During the latter part of life I have had two frozen shoulders, back surgery and, at the moment, tennis elbow. The latter injury has nothing to do with playing tennis but an over eager session of crocheting. Strange what silly things bother us when we get older. Anyway, so much of me hurts and with arthritis in one knee and one wrist, my sleeping positions are not the casual affair of youth. One pillow goes between my knees. Another pillow under one arm, to support and take the strain off my shoulder. My wrist is in a splint and I keep this straight out on the pillow. My head has a sore area, the result of a car rollover twenty years ago. So I dig a hollow in my feather pillow, to avoid pressure on the tender spot. Quite a production, you must agree.
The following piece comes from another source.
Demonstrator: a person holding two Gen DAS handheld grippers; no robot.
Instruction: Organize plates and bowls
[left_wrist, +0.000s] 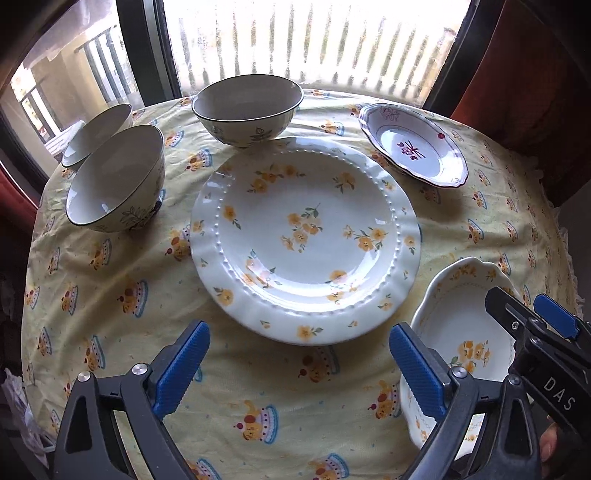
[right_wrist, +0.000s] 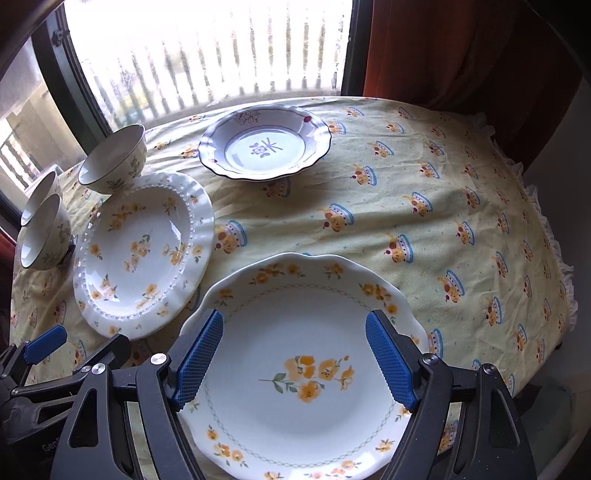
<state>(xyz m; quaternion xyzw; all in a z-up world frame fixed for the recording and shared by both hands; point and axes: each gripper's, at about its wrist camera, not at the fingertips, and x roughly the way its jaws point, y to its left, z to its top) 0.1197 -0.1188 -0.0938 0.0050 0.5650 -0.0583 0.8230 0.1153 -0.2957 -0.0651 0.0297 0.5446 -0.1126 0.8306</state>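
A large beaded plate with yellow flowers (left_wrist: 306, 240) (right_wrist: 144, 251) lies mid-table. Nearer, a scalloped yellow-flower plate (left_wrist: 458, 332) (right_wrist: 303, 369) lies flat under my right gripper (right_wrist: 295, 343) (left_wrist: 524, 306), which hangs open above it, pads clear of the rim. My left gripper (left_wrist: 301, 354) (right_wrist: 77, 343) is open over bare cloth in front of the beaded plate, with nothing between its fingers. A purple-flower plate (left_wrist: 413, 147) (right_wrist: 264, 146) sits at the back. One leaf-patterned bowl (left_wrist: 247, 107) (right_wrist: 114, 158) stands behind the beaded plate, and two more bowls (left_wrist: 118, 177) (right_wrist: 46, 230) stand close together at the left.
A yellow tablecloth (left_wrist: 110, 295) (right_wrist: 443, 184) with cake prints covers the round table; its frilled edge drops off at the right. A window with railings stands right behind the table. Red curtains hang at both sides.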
When I am draped in the right position, the dogs rearrange themselves around my legs and we settle down to sleep, until Dave tries to get in bed. The older dog doesn’t want to be disturbed and makes her displeasure known by throaty growls. Dave very rudely tells her to shut up and does his own bedtime gymnastics with pillows and blankets. Such fun to get old, going to bed is sometimes the most exciting time of our day, and it has very little to do with sex. After all the arrangements of body parts, neither of us want to be disturbed by such activities, we do however fondly remember better times when dogs were kicked off the bed and no thought given to how to arrange aching bodies. Nowadays, we still have the urge, it just isn’t urgent enough to disturb our sleep!
Dave switches off the light and the four of us drift off to sleep, Rosie the cat keeping my chair warm until the next morning. It’s a dog’s life and we all love it.